Two interacting entities in one's mind are the conscious and the unconscious. If one had no conscious mind input the unconscious mind's music would be very different in what it causally would produce. Conversely, the conscious mind's music production may not even be possible without the unconscious mind being involved in music making, which it undoubtedly is because of the complexity of the operation and the need to have a lot of processing being done unconsciously or without the need for conscious attention, simply put it is at least what is known as muscle memory.
INSERT STORY OF PAUL MOTION who couldn't notice all that he was doing and also keep doing it. Three different rhythms at a time with feet hand cymbals and one implied 4th beat.
Any musician then would have this interaction, and it is not unique to jazz since any musician in any genre has this kind of interaction.
Therefore, we now require two persons and no sub-entities interacting within one person
“He thought a jazz rhythm section’s primary obligation was to support a soloist with an inspiring, idiomatically appropriate musical environment—“we’ve got to raise our hands and uplift them to the sky” (Lyons 1983, 124); “when everything is cooking, the rhythm section is cohesive, everything is smooth, ... it’s like you’re sailing, floating around in space, there’s not no real effort to anything” (Gleason 2016, 221). But still, the role of ensemble interaction, to this end, is hardly clear; within the transcribed trumpet chorus from “Doxy” there are few obvious, specific instances of responsorial rhythmic or melodic exchange. Silver’s own piano solo later in the same performance (Example 2) likewise evinces fairly little, if any, readily identifiable motivic interaction between pianist, bassist, and drummer.”
➢ To what extent are these musicians interacting in these descriptions?

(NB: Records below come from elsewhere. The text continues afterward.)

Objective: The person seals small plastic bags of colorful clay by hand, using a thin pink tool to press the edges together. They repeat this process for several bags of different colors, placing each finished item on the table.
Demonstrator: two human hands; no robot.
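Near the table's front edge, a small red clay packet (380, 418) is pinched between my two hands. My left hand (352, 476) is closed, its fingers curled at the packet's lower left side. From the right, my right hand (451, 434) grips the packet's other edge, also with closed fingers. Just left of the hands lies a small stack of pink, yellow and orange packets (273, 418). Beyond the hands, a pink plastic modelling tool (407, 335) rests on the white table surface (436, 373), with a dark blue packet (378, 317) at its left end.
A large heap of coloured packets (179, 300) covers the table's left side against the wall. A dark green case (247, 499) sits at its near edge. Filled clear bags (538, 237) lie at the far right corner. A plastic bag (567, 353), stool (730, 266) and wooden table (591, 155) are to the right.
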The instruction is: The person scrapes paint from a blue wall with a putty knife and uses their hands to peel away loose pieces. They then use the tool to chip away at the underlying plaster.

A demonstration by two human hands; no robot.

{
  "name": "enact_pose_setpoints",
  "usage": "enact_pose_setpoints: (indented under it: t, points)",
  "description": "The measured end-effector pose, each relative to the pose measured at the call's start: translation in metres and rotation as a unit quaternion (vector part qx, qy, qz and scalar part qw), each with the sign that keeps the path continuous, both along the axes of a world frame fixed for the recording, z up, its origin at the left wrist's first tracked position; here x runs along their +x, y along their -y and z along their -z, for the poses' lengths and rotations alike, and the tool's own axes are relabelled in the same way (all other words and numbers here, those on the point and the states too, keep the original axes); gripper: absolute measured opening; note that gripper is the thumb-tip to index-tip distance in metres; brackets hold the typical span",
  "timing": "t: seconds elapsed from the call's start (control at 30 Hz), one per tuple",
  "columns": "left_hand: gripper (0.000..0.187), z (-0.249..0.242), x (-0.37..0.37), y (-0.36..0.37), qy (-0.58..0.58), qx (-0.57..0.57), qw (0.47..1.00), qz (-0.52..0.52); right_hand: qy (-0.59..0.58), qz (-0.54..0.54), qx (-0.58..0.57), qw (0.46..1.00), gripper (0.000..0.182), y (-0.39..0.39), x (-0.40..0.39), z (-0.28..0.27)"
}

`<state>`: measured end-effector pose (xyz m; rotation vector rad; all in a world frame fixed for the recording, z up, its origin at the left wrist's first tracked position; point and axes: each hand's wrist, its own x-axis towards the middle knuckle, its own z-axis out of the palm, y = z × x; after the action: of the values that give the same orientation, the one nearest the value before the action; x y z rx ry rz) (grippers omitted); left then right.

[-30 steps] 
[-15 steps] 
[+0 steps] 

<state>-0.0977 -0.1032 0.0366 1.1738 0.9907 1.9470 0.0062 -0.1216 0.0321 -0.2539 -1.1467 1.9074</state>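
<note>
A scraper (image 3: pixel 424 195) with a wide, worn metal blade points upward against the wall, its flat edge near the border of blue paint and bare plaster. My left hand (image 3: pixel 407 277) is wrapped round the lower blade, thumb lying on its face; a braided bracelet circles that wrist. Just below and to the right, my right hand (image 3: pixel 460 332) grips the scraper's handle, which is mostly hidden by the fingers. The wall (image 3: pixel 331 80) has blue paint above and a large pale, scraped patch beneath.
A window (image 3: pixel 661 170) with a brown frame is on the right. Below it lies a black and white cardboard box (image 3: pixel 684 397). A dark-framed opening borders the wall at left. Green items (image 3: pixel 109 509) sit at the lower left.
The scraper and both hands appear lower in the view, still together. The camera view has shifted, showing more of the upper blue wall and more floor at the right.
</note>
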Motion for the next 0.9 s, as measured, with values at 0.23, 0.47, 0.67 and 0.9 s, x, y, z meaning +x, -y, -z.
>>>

The author seems inclined to conclude that the rhythm section is not interacting 'that much' because the three rhythm section players do not change much what they are doing in response to the soloist. He seems to miss that the three rhythm players are having plenty of interaction amongst themselves because they are staying together in the groove and this requires/demands mutual interactivity and mutual listening.
Many times you do not want the rhythm section to respond to what the soloist is doing such as the drummer told the bass player not to follow Charlie Parker when he speeds up the time. Parker would go into double timing but the rhythm section should maintain its pace. The drummer would yell, "Don't follow him" and eventually Bird would re-alight back into the non-doubled time that had been maintained by the rhythm section.